# REQUIRED ACTION
Transcribe everything in the listing below exactly, except the pictures.

** DATA BELOW follows **

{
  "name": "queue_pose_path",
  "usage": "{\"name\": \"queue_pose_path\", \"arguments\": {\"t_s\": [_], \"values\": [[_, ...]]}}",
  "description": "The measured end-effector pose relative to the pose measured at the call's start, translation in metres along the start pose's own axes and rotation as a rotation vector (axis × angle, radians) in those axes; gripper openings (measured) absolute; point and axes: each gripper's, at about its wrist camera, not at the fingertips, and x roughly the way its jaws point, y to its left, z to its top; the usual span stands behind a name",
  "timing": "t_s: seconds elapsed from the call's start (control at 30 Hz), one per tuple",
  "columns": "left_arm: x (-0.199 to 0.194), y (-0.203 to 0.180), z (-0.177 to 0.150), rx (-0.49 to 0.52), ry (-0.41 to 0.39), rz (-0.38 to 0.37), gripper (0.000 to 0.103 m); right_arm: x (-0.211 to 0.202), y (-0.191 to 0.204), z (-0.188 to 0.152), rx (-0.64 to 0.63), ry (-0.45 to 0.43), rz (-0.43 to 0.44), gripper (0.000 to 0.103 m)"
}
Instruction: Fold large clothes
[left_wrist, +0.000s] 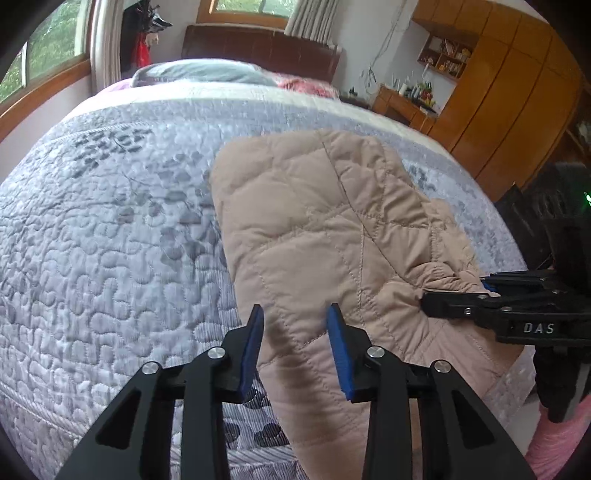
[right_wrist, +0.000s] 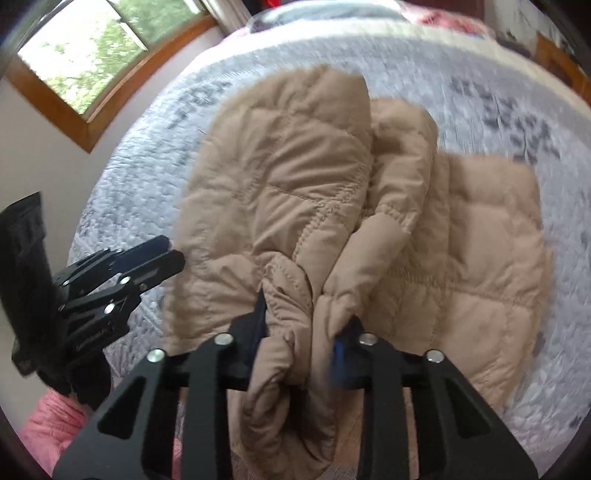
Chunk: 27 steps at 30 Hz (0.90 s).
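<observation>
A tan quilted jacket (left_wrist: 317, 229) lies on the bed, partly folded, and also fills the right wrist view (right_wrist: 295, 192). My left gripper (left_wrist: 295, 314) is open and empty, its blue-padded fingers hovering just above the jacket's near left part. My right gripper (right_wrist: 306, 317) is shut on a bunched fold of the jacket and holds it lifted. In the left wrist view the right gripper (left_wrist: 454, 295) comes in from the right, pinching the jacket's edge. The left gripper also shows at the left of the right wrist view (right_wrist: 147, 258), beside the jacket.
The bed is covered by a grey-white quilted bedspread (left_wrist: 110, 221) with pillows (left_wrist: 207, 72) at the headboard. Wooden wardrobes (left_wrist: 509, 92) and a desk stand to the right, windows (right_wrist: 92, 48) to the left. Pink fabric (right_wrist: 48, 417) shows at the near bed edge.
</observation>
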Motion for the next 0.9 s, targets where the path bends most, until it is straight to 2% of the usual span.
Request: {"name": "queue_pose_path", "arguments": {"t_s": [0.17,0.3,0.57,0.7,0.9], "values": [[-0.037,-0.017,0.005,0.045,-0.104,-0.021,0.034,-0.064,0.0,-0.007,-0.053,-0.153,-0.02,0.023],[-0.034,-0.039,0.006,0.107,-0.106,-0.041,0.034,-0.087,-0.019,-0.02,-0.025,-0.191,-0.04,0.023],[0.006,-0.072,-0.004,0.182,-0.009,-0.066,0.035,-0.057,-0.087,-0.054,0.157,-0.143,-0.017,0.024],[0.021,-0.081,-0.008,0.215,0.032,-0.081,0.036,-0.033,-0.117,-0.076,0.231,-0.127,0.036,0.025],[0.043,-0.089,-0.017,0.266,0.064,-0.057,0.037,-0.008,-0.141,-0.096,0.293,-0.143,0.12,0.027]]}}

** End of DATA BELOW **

# RESPONSE BELOW
{
  "name": "queue_pose_path",
  "usage": "{\"name\": \"queue_pose_path\", \"arguments\": {\"t_s\": [_], \"values\": [[_, ...]]}}",
  "description": "The measured end-effector pose relative to the pose measured at the call's start, translation in metres along the start pose's own axes and rotation as a rotation vector (axis × angle, radians) in those axes; gripper openings (measured) absolute; point and axes: each gripper's, at about its wrist camera, not at the fingertips, and x roughly the way its jaws point, y to its left, z to its top; the usual span stands behind a name",
  "timing": "t_s: seconds elapsed from the call's start (control at 30 Hz), one per tuple",
  "columns": "left_arm: x (-0.199 to 0.194), y (-0.203 to 0.180), z (-0.177 to 0.150), rx (-0.49 to 0.52), ry (-0.41 to 0.39), rz (-0.38 to 0.37), gripper (0.000 to 0.103 m); right_arm: x (-0.211 to 0.202), y (-0.191 to 0.204), z (-0.188 to 0.152), rx (-0.64 to 0.63), ry (-0.45 to 0.43), rz (-0.43 to 0.44), gripper (0.000 to 0.103 m)"
}
Instruction: Fold large clothes
[left_wrist, +0.000s] 
[right_wrist, +0.000s] 
Chunk: 27 steps at 30 Hz (0.90 s).
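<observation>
A tan quilted jacket (left_wrist: 317, 229) lies on the bed, partly folded, and also fills the right wrist view (right_wrist: 295, 192). My left gripper (left_wrist: 295, 314) is open and empty, its blue-padded fingers hovering just above the jacket's near left part. My right gripper (right_wrist: 306, 317) is shut on a bunched fold of the jacket and holds it lifted. In the left wrist view the right gripper (left_wrist: 454, 295) comes in from the right, pinching the jacket's edge. The left gripper also shows at the left of the right wrist view (right_wrist: 147, 258), beside the jacket.
The bed is covered by a grey-white quilted bedspread (left_wrist: 110, 221) with pillows (left_wrist: 207, 72) at the headboard. Wooden wardrobes (left_wrist: 509, 92) and a desk stand to the right, windows (right_wrist: 92, 48) to the left. Pink fabric (right_wrist: 48, 417) shows at the near bed edge.
</observation>
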Motion for the next 0.9 s, targets where the path bends most, until it is straight to 2% of the usual span.
Request: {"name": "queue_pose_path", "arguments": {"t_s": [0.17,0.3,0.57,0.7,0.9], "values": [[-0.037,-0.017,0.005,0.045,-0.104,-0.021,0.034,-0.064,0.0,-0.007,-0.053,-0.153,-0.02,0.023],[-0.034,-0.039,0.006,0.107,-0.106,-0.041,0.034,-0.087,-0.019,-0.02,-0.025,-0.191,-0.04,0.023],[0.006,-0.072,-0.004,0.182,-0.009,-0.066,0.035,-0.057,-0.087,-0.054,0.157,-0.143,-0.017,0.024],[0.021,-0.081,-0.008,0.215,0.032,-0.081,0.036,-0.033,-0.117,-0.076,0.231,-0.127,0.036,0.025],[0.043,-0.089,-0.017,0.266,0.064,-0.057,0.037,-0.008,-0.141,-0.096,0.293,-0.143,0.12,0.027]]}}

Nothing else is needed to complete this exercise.